[Exercise instructions]
Transcribe the entries exactly. Omit the pictures.
****
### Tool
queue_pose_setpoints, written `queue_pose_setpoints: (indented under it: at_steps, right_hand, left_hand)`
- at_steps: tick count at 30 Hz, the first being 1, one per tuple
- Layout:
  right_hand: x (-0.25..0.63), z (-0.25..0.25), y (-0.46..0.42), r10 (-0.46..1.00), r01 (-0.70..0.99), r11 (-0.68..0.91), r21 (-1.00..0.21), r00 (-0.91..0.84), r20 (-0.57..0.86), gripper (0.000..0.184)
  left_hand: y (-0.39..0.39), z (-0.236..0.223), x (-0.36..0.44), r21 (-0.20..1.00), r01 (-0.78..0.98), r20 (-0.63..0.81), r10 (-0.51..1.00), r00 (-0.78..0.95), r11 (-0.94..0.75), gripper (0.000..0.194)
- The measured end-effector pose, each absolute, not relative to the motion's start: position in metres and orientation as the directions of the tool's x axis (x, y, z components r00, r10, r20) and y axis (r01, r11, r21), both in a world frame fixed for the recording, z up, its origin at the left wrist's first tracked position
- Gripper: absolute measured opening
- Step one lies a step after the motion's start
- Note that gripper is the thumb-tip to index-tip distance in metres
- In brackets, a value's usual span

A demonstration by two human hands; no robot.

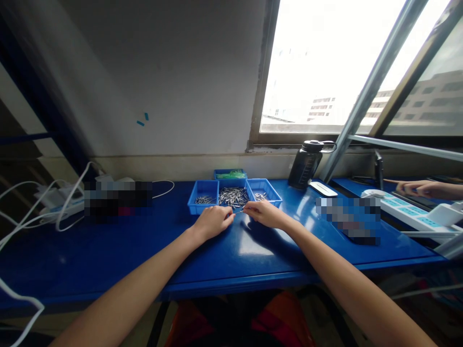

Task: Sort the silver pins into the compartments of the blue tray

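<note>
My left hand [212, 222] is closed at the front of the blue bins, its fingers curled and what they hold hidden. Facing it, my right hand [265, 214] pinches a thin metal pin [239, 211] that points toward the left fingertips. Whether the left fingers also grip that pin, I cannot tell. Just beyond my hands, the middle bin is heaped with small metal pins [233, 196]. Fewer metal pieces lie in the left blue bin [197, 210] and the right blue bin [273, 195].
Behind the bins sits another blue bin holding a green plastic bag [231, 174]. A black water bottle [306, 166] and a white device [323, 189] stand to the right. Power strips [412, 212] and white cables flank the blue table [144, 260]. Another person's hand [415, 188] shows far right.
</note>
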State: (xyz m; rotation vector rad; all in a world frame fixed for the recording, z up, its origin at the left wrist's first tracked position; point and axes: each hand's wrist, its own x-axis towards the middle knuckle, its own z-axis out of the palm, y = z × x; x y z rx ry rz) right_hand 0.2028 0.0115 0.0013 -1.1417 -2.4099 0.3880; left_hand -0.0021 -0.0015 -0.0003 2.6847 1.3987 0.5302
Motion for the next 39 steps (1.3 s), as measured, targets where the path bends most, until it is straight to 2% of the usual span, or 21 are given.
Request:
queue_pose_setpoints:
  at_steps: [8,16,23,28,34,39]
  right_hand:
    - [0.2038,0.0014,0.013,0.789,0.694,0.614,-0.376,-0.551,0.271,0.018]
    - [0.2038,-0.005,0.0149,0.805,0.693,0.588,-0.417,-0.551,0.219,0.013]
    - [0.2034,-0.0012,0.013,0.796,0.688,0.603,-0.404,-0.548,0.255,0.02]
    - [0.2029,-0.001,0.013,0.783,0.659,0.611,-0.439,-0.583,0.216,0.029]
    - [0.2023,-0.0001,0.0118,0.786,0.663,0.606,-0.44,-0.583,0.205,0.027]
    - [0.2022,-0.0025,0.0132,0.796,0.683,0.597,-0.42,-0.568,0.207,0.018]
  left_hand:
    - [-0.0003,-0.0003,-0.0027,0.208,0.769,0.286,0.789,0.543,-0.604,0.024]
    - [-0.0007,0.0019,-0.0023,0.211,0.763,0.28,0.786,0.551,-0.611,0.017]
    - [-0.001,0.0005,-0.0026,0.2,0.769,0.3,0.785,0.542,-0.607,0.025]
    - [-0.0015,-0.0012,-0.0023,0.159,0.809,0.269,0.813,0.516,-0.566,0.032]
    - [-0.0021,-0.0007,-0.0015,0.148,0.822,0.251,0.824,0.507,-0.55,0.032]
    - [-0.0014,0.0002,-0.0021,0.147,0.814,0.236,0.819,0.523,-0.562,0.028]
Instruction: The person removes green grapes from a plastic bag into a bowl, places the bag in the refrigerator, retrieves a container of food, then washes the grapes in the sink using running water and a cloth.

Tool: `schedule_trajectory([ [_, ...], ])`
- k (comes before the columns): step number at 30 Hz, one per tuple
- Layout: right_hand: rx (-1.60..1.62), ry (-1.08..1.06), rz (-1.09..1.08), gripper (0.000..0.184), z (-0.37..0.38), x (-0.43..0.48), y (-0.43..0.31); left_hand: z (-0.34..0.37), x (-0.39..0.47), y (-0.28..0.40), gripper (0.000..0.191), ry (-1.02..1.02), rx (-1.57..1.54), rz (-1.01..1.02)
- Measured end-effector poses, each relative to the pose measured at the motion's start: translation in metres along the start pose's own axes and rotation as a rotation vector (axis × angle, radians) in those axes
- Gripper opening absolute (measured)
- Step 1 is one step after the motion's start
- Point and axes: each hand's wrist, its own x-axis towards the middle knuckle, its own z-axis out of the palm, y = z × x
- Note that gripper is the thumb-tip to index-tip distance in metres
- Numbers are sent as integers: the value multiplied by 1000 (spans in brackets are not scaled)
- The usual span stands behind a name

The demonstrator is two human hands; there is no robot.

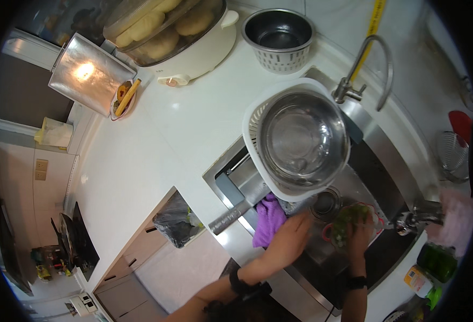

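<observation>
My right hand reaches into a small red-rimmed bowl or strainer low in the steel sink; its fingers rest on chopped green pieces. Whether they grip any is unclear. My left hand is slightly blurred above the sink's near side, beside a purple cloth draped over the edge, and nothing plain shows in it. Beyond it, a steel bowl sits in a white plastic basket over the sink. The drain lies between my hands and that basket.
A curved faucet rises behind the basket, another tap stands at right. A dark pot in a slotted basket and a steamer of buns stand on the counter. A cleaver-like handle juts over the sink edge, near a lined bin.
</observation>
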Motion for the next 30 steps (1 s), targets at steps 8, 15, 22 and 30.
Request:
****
[Answer space]
### Tool
queue_pose_setpoints, written `queue_pose_setpoints: (indented under it: at_steps, right_hand, left_hand)`
- at_steps: tick count at 30 Hz, the first being 1, one per tuple
- Layout:
  right_hand: x (-0.25..0.63), z (-0.25..0.25), y (-0.46..0.42), r10 (-0.46..1.00), r01 (-0.70..0.99), r11 (-0.68..0.91), r21 (-1.00..0.21), r00 (-0.91..0.84), r20 (-0.57..0.86), gripper (0.000..0.184)
  left_hand: y (-0.39..0.39), z (-0.236..0.223), x (-0.36..0.44), r21 (-0.20..1.00), r01 (-0.78..0.98), r20 (-0.63..0.81), r10 (-0.51..1.00), r00 (-0.78..0.95), r11 (-0.94..0.75), gripper (0.000..0.194)
- The measured end-effector pose, each absolute, not relative to the motion's start: position in metres and orientation as the directions of the tool's x axis (x, y, z components r00, r10, r20) and y axis (r01, r11, r21), both in a world frame fixed for the recording, z up, its origin at the left wrist's first tracked position
- Gripper: absolute measured opening
- Step one lies a step after the motion's start
- Note that gripper is the thumb-tip to index-tip distance in metres
- In brackets, a value's usual span

A demonstration by two human hands; no robot.


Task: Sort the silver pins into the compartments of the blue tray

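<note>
My left hand [212, 222] is closed at the front of the blue bins, its fingers curled and what they hold hidden. Facing it, my right hand [265, 214] pinches a thin metal pin [239, 211] that points toward the left fingertips. Whether the left fingers also grip that pin, I cannot tell. Just beyond my hands, the middle bin is heaped with small metal pins [233, 196]. Fewer metal pieces lie in the left blue bin [197, 210] and the right blue bin [273, 195].
Behind the bins sits another blue bin holding a green plastic bag [231, 174]. A black water bottle [306, 166] and a white device [323, 189] stand to the right. Power strips [412, 212] and white cables flank the blue table [144, 260]. Another person's hand [415, 188] shows far right.
</note>
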State: (xyz m; rotation vector rad; all in a world frame fixed for the recording, z up, its origin at the left wrist's first tracked position; point and axes: each hand's wrist, its own x-axis towards the middle knuckle, its own z-axis out of the palm, y = z × x; x y z rx ry rz) right_hand 0.2028 0.0115 0.0013 -1.1417 -2.4099 0.3880; left_hand -0.0021 -0.0015 -0.0003 2.6847 1.3987 0.5302
Motion for the next 39 steps (1.3 s), as measured, targets where the path bends most, until it is straight to 2% of the usual span, or 21 are given.
Request:
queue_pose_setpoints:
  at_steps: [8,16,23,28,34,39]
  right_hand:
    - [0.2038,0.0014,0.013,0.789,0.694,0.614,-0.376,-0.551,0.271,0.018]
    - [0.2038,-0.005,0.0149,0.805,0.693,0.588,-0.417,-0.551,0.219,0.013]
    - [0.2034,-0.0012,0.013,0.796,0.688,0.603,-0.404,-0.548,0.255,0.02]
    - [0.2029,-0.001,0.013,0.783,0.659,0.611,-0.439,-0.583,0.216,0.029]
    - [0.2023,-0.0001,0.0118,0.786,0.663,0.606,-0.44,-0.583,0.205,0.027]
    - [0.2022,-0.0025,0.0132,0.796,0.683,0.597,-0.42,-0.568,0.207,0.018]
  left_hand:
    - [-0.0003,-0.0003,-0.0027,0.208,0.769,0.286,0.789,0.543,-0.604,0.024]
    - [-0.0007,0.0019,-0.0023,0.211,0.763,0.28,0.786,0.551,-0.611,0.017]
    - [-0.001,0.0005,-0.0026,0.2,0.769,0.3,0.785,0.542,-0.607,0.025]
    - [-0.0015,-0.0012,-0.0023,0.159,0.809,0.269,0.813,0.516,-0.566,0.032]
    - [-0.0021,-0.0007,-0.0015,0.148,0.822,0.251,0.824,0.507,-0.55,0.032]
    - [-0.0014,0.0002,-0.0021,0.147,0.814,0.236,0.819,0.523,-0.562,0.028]
Instruction: The person removes green grapes from a plastic bag into a bowl, places the bag in the refrigerator, retrieves a container of food, then washes the grapes in the sink using running water and a cloth.

Tool: `schedule_trajectory([ [_, ...], ])`
- k (comes before the columns): step number at 30 Hz, one per tuple
- Layout: right_hand: rx (-1.60..1.62), ry (-1.08..1.06), rz (-1.09..1.08), gripper (0.000..0.184), z (-0.37..0.38), x (-0.43..0.48), y (-0.43..0.31); left_hand: z (-0.34..0.37), x (-0.39..0.47), y (-0.28..0.40), gripper (0.000..0.191), ry (-1.02..1.02), rx (-1.57..1.54), rz (-1.01..1.02)
- Measured end-effector poses, each relative to the pose measured at the motion's start: translation in metres along the start pose's own axes and rotation as a rotation vector (axis × angle, radians) in those axes
- Gripper opening absolute (measured)
- Step 1 is one step after the motion's start
- Point and axes: each hand's wrist, its own x-axis towards the middle knuckle, its own z-axis out of the palm, y = z × x
- Note that gripper is the thumb-tip to index-tip distance in metres
- Numbers are sent as integers: the value multiplied by 1000 (spans in brackets are not scaled)
- The usual span stands behind a name

The demonstrator is two human hands; there is no robot.


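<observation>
My right hand reaches into a small red-rimmed bowl or strainer low in the steel sink; its fingers rest on chopped green pieces. Whether they grip any is unclear. My left hand is slightly blurred above the sink's near side, beside a purple cloth draped over the edge, and nothing plain shows in it. Beyond it, a steel bowl sits in a white plastic basket over the sink. The drain lies between my hands and that basket.
A curved faucet rises behind the basket, another tap stands at right. A dark pot in a slotted basket and a steamer of buns stand on the counter. A cleaver-like handle juts over the sink edge, near a lined bin.
</observation>
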Motion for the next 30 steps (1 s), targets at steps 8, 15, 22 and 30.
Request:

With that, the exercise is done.